Copyright and License

• 2021-2023: © David Lougheed (DL) and McGill University 2021-2023 (versions up to and including 0.8.0a1),
  created during graduate research by DL.
• 2023+: (versions beyond 0.8.0a1):
  • Portions © DL and McGill University 2021-2023
  • Portions © McGill University 2024-2026
  • Portions © DL 2024-2026

Notice

This program is free software: you can redistribute it and/or modify
it under the terms of the GNU General Public License as published by
the Free Software Foundation, either version 3 of the License, or
(at your option) any later version.

This program is distributed in the hope that it will be useful,
but WITHOUT ANY WARRANTY; without even the implied warranty of
MERCHANTABILITY or FITNESS FOR A PARTICULAR PURPOSE. See the
GNU General Public License for more details.

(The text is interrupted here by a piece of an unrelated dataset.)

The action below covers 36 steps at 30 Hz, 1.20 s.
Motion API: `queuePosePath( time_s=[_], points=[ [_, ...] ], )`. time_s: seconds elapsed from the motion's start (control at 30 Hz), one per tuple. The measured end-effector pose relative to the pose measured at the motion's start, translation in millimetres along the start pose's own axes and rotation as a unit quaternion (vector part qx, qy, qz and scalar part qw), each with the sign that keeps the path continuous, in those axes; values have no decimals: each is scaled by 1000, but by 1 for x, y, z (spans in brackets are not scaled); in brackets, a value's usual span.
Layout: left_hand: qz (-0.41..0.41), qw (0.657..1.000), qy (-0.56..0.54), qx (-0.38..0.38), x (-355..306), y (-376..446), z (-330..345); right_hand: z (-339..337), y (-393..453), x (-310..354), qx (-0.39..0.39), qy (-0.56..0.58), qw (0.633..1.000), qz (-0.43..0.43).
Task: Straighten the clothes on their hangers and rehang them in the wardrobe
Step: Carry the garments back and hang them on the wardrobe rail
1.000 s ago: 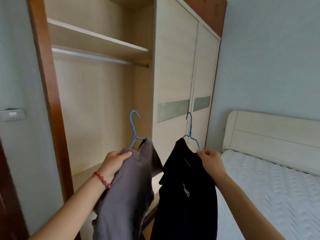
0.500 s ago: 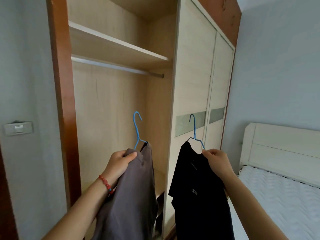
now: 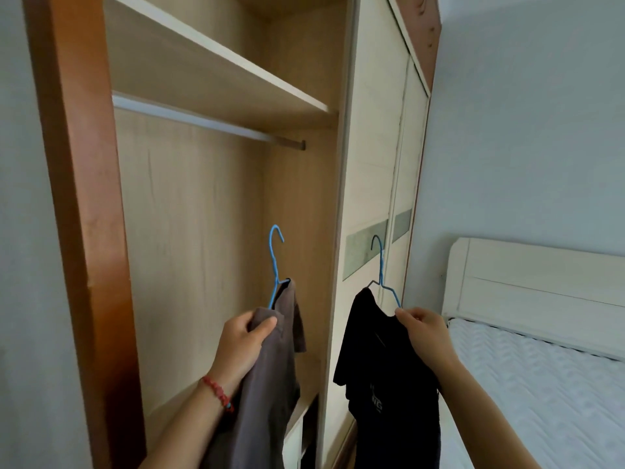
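My left hand (image 3: 244, 343) grips the shoulder of a grey shirt (image 3: 267, 394) that hangs on a blue wire hanger (image 3: 275, 262), hook upward. My right hand (image 3: 424, 333) pinches the shoulder of a black T-shirt (image 3: 385, 384) on a second blue wire hanger (image 3: 381, 269). Both garments hang below my hands in front of the open wardrobe compartment (image 3: 203, 231). The metal hanging rail (image 3: 209, 125) runs bare under the shelf, well above both hooks.
A wooden shelf (image 3: 220, 72) sits just above the rail. The brown wardrobe frame (image 3: 84, 198) stands at the left, closed sliding doors (image 3: 378, 164) at the right. A bed with a white headboard (image 3: 534, 286) and mattress (image 3: 541, 384) lies at the right.
The view has come closer to the wardrobe and tilted up, so the rail and shelf look larger. Both hands still hold their garments at about the same height.
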<state>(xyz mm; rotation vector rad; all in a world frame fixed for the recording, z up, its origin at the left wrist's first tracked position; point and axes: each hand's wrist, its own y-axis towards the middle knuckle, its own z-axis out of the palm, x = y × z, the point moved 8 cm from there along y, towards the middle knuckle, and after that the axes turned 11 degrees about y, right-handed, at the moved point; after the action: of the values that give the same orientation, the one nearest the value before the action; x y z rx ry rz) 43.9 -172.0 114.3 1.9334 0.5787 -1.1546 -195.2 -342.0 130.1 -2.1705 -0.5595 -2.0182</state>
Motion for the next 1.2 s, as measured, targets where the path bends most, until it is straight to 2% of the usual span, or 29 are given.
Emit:
queuePosePath(
  time_s=[0.33,0.5,0.83,1.03,1.2],
  points=[
    [9,1000,17,-24,17,53,-4,58,41,8,6,22,1000,-11],
    [7,998,32,-54,26,90,3,81,84,2,34,39,999,-11],
    [15,993,47,-103,30,238,38,137,250,23,105,41,991,-72],
    [59,988,36,-140,17,335,53,160,349,61,124,44,980,-150],
    [90,981,65,-160,7,398,59,194,416,80,109,52,976,-183]
  ],
)
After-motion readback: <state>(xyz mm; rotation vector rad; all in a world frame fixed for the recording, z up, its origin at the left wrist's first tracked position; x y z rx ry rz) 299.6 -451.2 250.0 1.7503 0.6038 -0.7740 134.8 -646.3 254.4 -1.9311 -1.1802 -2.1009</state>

You should have received a copy of the GNU General Public License
along with this program. If not, see https://www.gnu.org/licenses/.

Exceptions

Some exclusions to this license apply; specifically portions of
strkit/viz/templates/browser.html and
the STRkit logo files (./docs/images/strkit_logo_small.png
and ./strkit/viz/static/logo.png.)

The STRkit logo is © David Lougheed 2022, and was designed by Evelyn Lougheed. It is not licensed
under the terms of the GPL 3.0; it is instead licensed under the terms of the
CC BY-ND 4.0.

Portions of viz/templates/browser.html copyright (C) 2021-2022 Observable, Inc.
Used under the terms of the ISC license.